◆ The task
In the listing below, repeat exactly every line from the first through the line containing "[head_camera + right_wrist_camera", with nothing else.

◆ Dataset entries
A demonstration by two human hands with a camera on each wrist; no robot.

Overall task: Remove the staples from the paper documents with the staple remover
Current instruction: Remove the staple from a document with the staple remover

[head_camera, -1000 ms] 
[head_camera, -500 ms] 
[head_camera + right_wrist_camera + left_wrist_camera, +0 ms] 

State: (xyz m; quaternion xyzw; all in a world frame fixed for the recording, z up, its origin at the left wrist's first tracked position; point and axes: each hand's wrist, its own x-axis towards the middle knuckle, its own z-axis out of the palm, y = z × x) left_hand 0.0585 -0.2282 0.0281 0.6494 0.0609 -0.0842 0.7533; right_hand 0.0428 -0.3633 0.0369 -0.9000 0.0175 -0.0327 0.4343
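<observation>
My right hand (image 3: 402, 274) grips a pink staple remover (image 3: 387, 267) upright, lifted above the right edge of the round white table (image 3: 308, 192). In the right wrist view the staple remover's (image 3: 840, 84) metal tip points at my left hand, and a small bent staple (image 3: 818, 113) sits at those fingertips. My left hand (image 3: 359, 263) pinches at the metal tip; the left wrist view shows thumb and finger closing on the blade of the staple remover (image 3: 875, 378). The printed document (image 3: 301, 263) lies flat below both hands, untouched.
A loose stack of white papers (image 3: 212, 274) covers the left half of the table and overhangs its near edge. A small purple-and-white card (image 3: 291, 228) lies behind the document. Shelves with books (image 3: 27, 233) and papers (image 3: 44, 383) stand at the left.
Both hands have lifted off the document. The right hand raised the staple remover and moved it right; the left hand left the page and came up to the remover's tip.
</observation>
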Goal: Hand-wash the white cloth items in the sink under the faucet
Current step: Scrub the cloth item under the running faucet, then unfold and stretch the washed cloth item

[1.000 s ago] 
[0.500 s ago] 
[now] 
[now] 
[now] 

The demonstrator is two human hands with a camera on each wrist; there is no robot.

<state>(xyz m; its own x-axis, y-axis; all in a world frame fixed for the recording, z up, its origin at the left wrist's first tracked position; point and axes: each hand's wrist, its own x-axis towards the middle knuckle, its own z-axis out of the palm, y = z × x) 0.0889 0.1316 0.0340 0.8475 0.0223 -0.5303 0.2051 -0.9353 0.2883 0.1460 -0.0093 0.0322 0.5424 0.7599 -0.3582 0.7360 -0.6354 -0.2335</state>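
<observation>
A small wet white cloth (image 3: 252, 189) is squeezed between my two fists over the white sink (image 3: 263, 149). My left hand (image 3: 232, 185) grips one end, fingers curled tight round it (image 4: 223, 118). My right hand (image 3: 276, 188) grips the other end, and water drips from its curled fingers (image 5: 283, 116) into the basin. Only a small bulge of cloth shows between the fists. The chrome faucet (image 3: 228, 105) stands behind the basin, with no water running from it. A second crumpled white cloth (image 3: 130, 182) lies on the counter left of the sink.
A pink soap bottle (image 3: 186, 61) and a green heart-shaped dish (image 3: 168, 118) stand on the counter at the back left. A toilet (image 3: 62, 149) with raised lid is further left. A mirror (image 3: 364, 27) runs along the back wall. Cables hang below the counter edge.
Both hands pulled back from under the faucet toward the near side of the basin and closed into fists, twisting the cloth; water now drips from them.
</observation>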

◆ Result for this task
A demonstration by two human hands with a camera on each wrist; no robot.

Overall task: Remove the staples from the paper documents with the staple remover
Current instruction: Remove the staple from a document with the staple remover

[head_camera, -1000 ms] 
[head_camera, -500 ms] 
[head_camera + right_wrist_camera + left_wrist_camera, +0 ms] 

Fully answered, the exercise is complete.